11

362 44 36
                                    

Minghao ilk iş gününde stajyeri takip ederek zemin kata geri döndüler ve binanın kafe kısmında birlikte karşı karşıya oturdular. Kendi için olmasa da onun için yemek arasıydı. Anlattığı kadarıyla tüm gece buradaydı ve kahvaltısını ettikten sonra da akşama kadar burada olacaktı.

"Yardımcı doktor neyi kastetti?"

Chan siparişini verdikten sonra tüm ilgisini Minghao'ya verdi.

"Ötenazi programı nedir biliyor musun?"

Başını olumsuz anlamda salladı. Böyle bir kelime veya artık her neyse kendisi için hiç tanıdık bir şey değildi.

"Terimsel olarak belli koşullar karşılığı kişinin kendi yaşamına son verme hürriyeti diyebilirim. Geri dönülemeyecek kadar hasta veya engelli insanlar hayatlarını acısız bir şekilde bitirebilmek için bu programa başvuruyorlar."

Resmileştirilmiş intihar diye düşündü Minghao. Böyle bir şeyin varlığından haberdar değildi doğrusu.

"Bizim ülkemizde yasal değil ancak özel kliniklerin güçlü koşullar altında bunu yapmalarına izin veriyorlar."

Peki bunun burası veya denek ile ne alakası vardı anlamıyordu.

"Wonwoo özel bir klinikte ötenazi programına katılacaklar listesinden bulunmuş. Ben de iki aydır staj yapıyorum burada ancak anlatılana göre birinci derece fiziksel engelliymiş."

Minghao bir an şaşırarak ağzı açıldı. Böyle birini denek olarak kullanmak bu çok daha canice bir şeydi. Tüyleri diken diken oldu.

"Lisede çalıştığı marketin gasp edilmesi sırasında çeteciler tarafından öldüresiye dövülmüş. İki kolu ve sağ bacağıında sinirleri zarar görmüş. Sonraki birkaç yılını tekerlekli sandalyede bakıma muhtaç bir şekilde geçirdikten sonra ötenazi programına adını yazdırmış."

Duydukları karşısında daha önceden denk geldiği donuk gözleri hatırladığında hissettiği soğuğu şimdi daha iyi anlayabiliyordu. O gözlerde ölümü kabullenmiş birinin soğukluğu vardı ve yaşam dolu Minghao bundan o anda rahatsız olmuştu.

Az önce sipariş alan garson Chan'ın istediklerini getirdiğinde sohbetin burada bittiği belliydi.

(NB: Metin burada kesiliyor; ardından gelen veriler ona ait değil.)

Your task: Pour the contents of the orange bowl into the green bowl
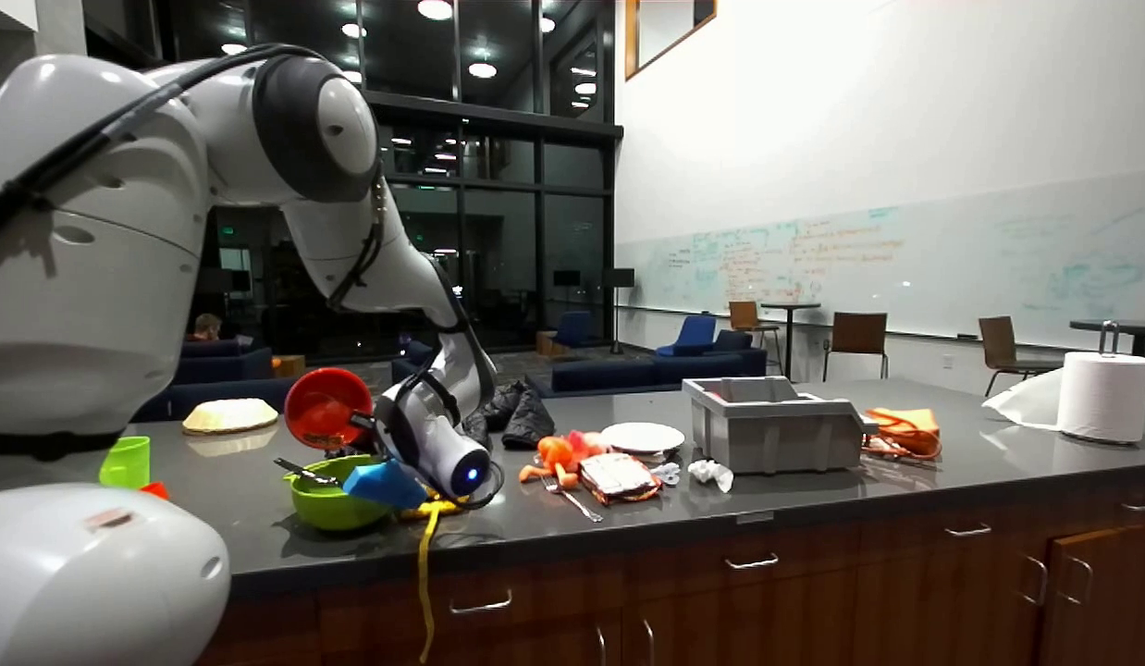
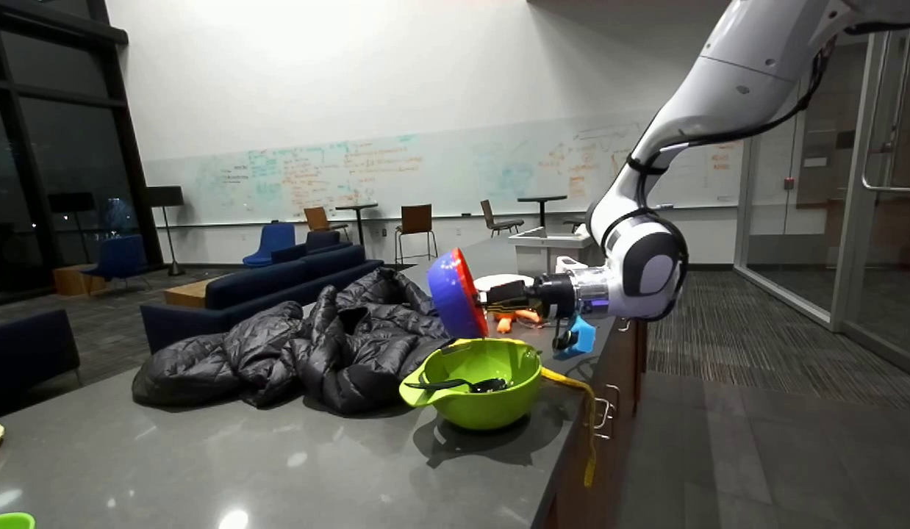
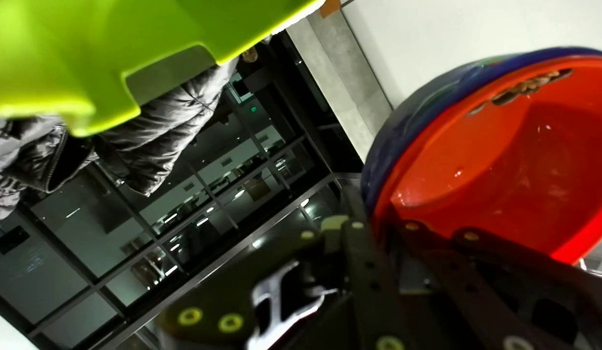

Bunlar Minghao için yeter hatta artardı şu anlık. İlk gün için çok fazla sarsıcı şey öğrenmişti.

"Bir şeyler atıştırıp Doktor Lee'nin yanına dönmem lazım. Geri kalanını sonra anlatırım."

Boyun kartının peşine verilen ufak telsiz gibi şey önlüğünün cebinde titrediğinde başta irkildi. Amir Choi'nin dediğine göre çağrılar için kullandıkları bu ufak cihaz sürekli yanında olmalıymış. Üç parmak kalınlığında ufacık kutu üzerinde yazıyı gördüğünde gitmesi gerektiğini anlamak zor değildi.

"Sanırım beni çağırıyorlar."

Masadan kalkarken Chan gülümsedi.

"İlk iş günün umarım iyi geçer. Wonwoo ile bu kadar mümkün olabilir bilmiyorum."

Dediğine fazla takılmadan ilerlediğinde bunu Wonwoo'nun zor biri olabileceğine yordu. Ne kadar zor olabilirdi ki diye düşünmeden edemedi. En fazla onu aşağılayabilirdi ki Minghao buna zaten alışıktı.

Çağrı kutusunun titrediğinde üzerinde yazan kapı numarasını bulduğunda derin bir nefes alıp içeri girdi. İşte başlıyordu. Tek yapması gereken Wonwoo'ya hizmetti. Zor değildi demek isterdi ancak odaya girdiği anda gördüğü şey ile gözleri kocaman açıldı ve öylece kaldı. Birinci derece fiziksel engelli dedikleri Jeon Wonwoo yürüyüş bandında koşu yapıyordu.